Hasegawa-Sasaki H, Ohno K
Biochim Biophys Acta. 1980 Feb 22;617(2):205-17.
Acyl-CoA:1-acyl-sn-glycero-3-phosphocholine acyltransferase (EC 2.3.1.23) was extracted from rat liver microsomes with an aqueous dispersion of 1-acyl-sn-glycero-3-phosphocholine, a substrate of the enzyme, and purified up to 30-fold. The procedure includes removal of unrelevant proteins and lipids by washings of microsomes with a buffer of high ionic strength and with buffers containing detergents, extraction of the enzyme with an aqueous dispersion of 1-acyl-sn-glycero-3-phosphocholine, and chromatography by gel filtration. The acyltransferase was eluted from a Ultrogel AcA 34 column at a position with a Kav of 0.122; an elution position of a protein with a molecular weight of 225 000. The partially purified enzyme was active over a wide range of pH with an optimum at around pH 8. Depending on the acyl donors, different rates of the reaction were obtained by the preparation. The order was: arachidonoyl-CoA greater than linoleoyl-CoA = oleoyl-CoA greater than palmitoyl-CoA. The enzyme preparation acylated 1-acyl-sn-glycero-3-phosphocholine, 1-acyl-sn-glycero-3-phospho-ethanolamine and 1-acyl-sn-glycero-3-phosphoinositol but not acylated 2-acyl-sn-glycero-3-phosphocholine, 1-acyl-sn-glycerol 3-phosphate or diacylglycerol. Some sulfhydryl-binding reagents inactivated the enzyme.
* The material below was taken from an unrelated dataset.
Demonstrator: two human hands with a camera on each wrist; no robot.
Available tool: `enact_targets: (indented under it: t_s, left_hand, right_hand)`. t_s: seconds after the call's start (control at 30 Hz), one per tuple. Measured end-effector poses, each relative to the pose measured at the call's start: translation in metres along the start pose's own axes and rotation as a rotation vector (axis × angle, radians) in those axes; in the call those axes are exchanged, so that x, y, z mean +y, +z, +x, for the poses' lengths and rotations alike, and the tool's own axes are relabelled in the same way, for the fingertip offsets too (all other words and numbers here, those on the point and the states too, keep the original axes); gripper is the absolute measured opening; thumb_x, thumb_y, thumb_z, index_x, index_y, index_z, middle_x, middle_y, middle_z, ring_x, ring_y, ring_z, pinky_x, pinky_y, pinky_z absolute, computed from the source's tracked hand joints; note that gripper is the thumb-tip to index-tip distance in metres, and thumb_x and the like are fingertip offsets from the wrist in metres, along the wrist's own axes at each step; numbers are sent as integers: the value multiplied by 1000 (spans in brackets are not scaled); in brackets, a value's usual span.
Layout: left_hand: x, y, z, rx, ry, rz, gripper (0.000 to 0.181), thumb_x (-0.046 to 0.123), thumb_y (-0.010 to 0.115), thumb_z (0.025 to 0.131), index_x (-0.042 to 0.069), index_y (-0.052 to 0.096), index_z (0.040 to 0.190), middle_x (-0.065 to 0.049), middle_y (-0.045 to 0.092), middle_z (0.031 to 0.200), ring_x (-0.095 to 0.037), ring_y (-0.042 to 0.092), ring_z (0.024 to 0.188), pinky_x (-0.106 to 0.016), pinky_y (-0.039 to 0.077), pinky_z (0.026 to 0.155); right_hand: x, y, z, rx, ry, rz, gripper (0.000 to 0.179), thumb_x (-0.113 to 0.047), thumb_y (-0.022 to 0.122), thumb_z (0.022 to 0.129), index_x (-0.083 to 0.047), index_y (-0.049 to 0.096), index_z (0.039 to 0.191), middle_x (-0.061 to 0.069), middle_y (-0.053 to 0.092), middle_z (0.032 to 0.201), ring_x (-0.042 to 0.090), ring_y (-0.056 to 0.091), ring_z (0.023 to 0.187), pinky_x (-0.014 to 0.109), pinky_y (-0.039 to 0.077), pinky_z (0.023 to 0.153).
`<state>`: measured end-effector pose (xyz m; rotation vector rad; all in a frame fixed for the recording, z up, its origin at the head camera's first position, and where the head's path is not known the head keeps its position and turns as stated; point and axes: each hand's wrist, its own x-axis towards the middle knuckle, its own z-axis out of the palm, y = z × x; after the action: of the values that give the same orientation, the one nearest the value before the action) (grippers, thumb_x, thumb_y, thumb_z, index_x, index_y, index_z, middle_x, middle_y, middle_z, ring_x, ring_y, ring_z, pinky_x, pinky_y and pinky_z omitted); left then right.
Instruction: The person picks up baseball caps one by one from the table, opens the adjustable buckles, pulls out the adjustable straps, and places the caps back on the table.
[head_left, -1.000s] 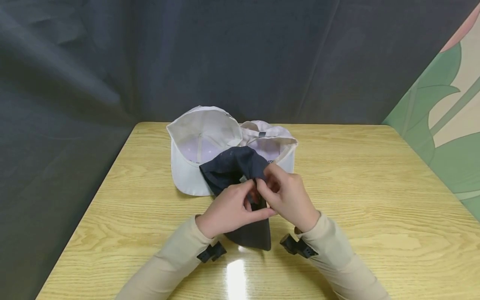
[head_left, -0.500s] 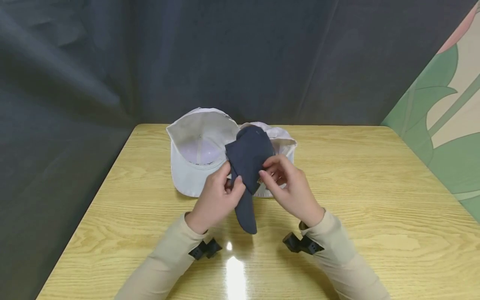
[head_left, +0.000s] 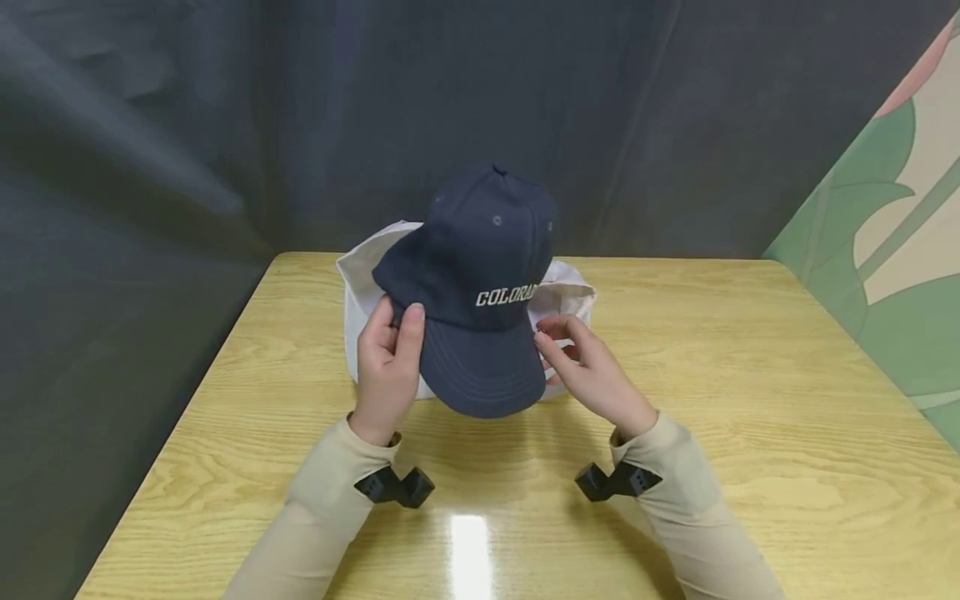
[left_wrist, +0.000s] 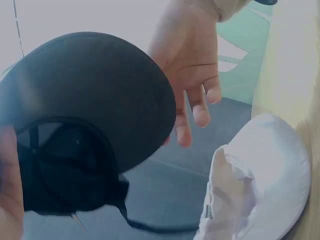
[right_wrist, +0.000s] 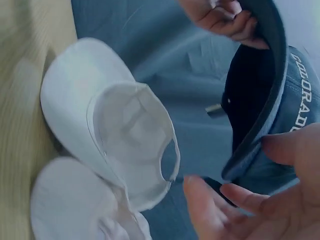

酰基辅酶A:1-酰基-sn-甘油-3-磷酸胆碱酰基转移酶(EC 2.3.1.23)用该酶的底物1-酰基-sn-甘油-3-磷酸胆碱的水分散液从大鼠肝脏微粒体中提取,并纯化了30倍。该步骤包括用高离子强度缓冲液和含去污剂的缓冲液洗涤微粒体以去除无关蛋白质和脂质,用1-酰基-sn-甘油-3-磷酸胆碱的水分散液提取酶,以及通过凝胶过滤进行色谱分析。酰基转移酶从Ultrogel AcA 34柱上以Kav为0.122的位置洗脱;这是分子量为225000的蛋白质的洗脱位置。部分纯化的酶在很宽的pH范围内都有活性,最适pH约为8。根据酰基供体的不同,该制剂获得了不同的反应速率。顺序为:花生四烯酰辅酶A>亚油酰辅酶A = 油酰辅酶A>棕榈酰辅酶A。该酶制剂可使1-酰基-sn-甘油-3-磷酸胆碱、1-酰基-sn-甘油-3-磷酸乙醇胺和1-酰基-sn-甘油-3-磷酸肌醇酰化,但不能使2-酰基-sn-甘油-3-磷酸胆碱、1-酰基-sn-甘油3-磷酸或二酰基甘油酰化。一些巯基结合试剂可使该酶失活。